**PROBLEM TO WORK ON:** Needed from the data below: every line from the one with "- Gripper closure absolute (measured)" up to and including the one with "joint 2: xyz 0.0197", repeated exactly and with nothing else.

[Items listed in a dataset]
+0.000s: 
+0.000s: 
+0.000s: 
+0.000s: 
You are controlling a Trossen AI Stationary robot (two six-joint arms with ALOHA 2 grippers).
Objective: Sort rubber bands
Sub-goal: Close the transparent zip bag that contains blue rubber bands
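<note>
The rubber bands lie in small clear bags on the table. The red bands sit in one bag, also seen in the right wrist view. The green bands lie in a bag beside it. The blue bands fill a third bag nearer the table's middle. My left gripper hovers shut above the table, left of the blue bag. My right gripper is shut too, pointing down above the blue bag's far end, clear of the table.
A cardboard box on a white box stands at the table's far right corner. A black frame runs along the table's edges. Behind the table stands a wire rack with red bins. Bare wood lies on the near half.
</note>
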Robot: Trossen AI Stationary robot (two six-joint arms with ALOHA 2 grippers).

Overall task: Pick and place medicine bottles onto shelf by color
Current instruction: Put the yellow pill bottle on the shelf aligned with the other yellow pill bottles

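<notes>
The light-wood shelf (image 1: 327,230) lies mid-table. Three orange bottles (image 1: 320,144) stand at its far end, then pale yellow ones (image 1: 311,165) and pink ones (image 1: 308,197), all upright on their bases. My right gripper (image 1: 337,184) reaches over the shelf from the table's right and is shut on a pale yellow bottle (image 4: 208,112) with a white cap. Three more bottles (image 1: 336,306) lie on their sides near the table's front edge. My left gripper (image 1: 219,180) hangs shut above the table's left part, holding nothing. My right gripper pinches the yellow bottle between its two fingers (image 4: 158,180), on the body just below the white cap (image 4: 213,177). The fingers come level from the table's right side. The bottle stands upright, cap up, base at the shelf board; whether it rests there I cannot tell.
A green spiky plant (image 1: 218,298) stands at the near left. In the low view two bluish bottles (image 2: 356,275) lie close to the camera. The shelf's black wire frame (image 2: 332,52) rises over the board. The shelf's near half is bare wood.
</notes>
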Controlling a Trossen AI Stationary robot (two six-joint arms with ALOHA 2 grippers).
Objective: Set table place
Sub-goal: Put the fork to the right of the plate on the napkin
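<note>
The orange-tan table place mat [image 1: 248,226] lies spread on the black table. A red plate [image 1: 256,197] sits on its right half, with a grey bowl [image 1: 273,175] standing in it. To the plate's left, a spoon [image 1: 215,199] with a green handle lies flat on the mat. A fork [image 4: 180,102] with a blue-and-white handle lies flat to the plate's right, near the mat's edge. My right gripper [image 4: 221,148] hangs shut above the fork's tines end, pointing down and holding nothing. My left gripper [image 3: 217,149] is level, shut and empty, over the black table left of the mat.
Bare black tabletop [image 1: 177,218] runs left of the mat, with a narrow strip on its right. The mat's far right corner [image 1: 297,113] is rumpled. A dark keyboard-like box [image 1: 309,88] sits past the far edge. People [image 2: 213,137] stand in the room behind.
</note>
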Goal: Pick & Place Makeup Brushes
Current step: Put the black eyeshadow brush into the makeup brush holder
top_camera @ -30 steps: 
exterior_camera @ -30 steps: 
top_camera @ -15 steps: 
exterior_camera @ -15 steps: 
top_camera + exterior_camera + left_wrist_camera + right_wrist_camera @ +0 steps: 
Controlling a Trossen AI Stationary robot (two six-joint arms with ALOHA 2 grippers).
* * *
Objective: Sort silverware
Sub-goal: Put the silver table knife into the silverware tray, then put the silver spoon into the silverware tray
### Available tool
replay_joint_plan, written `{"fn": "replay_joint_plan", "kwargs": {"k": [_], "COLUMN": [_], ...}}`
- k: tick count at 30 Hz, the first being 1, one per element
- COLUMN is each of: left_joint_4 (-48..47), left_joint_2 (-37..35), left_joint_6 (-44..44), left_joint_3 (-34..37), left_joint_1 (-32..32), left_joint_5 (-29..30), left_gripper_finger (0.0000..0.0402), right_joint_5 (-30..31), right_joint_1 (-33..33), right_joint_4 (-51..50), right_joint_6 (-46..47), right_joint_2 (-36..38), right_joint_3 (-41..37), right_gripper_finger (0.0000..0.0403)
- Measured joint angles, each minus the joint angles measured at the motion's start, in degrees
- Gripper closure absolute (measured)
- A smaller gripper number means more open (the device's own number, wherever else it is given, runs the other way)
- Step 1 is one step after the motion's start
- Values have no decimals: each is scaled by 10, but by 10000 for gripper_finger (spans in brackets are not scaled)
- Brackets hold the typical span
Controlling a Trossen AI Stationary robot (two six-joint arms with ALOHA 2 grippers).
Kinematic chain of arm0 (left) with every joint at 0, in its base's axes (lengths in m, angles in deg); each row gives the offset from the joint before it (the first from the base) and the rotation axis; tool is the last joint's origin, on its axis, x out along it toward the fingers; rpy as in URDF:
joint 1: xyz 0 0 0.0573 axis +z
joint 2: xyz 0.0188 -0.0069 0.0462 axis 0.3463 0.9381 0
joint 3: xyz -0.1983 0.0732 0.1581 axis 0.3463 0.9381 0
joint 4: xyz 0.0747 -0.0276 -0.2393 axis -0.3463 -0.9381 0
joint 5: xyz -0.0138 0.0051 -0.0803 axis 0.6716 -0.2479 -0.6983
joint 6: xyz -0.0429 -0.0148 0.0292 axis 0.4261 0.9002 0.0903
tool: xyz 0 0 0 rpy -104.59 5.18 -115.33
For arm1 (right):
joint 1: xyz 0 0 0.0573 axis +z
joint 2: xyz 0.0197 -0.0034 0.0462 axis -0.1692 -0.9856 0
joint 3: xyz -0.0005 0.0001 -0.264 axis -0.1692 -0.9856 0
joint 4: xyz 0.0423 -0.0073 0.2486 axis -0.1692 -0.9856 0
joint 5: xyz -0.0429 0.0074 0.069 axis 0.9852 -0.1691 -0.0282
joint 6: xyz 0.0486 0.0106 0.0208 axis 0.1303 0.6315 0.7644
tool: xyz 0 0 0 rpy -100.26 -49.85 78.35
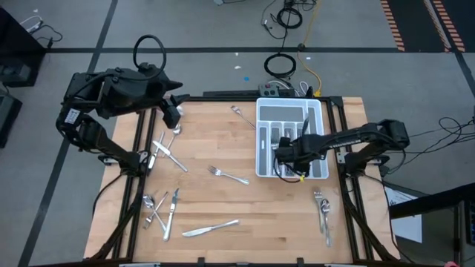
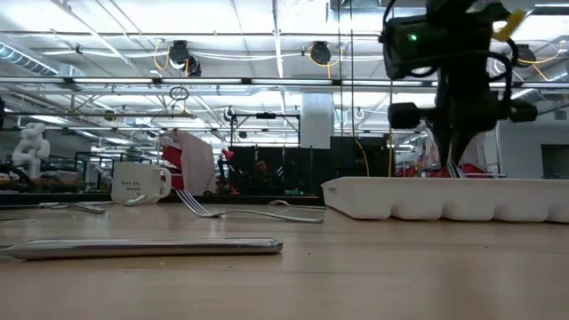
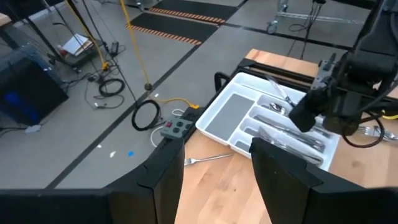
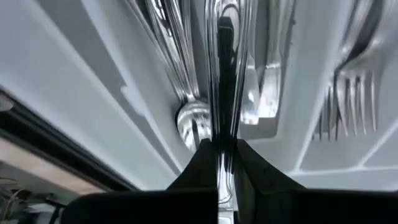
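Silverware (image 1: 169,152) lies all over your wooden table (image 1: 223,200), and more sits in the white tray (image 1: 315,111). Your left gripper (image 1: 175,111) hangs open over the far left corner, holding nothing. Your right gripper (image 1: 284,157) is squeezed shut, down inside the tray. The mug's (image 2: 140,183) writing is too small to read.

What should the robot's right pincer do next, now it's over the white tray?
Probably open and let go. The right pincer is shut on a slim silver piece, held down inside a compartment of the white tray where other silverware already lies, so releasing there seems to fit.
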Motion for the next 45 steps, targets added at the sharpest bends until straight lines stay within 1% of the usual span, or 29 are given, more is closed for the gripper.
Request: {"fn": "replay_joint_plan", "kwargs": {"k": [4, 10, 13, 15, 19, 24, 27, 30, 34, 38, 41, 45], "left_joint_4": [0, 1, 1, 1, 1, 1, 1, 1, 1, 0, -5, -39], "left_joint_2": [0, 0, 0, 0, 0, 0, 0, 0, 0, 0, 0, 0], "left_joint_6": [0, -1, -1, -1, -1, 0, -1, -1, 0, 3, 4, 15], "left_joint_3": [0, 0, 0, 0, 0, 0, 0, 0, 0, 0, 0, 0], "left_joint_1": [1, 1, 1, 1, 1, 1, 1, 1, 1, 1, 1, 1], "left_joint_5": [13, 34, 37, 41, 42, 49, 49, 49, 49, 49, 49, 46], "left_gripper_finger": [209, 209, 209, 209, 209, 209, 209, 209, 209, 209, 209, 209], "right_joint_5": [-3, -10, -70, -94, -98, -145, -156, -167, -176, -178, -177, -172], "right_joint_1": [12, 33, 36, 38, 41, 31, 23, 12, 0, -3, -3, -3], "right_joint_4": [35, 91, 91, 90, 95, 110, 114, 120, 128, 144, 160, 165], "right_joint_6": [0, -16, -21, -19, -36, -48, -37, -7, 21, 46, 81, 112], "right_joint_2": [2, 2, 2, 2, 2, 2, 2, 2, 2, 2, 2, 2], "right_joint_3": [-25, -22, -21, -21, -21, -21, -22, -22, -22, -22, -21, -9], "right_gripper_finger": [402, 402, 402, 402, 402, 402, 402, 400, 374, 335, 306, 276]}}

**TASK ANSWER:**
- Gripper closure absolute (measured)
- A smaller gripper number means more open (the device's own number, wherever else it is given, runs the other way)
- Step 1 is one step after the motion's start
- Values have no decimals: each is scaled by 10, but by 10000 for gripper_finger (spans in brackets are not scaled)
- Brackets hold the typical span
Controlling a Trossen AI Stationary robot (two six-joint arms with ALOHA 2 grippers).
Kinematic chain of arm0 (left) with every joint at 0, in its base's axes (lengths in m, angles in deg); each row gives the offset from the joint before it (the first from the base) and the rotation axis; tool is the last joint's origin, on its axis, x out along it toward the fingers; rpy as in URDF:
joint 1: xyz 0 0 0.0573 axis +z
joint 2: xyz 0.0188 -0.0069 0.0462 axis 0.3463 0.9381 0
joint 3: xyz -0.1983 0.0732 0.1581 axis 0.3463 0.9381 0
joint 4: xyz 0.0747 -0.0276 -0.2393 axis -0.3463 -0.9381 0
joint 5: xyz -0.0138 0.0051 -0.0803 axis 0.6716 -0.2479 -0.6983
joint 6: xyz -0.0429 -0.0148 0.0292 axis 0.4261 0.9002 0.0903
tool: xyz 0 0 0 rpy -104.59 5.18 -115.33
For arm1 (right):
joint 1: xyz 0 0 0.0573 axis +z
joint 2: xyz 0.0197 -0.0034 0.0462 axis -0.1692 -0.9856 0

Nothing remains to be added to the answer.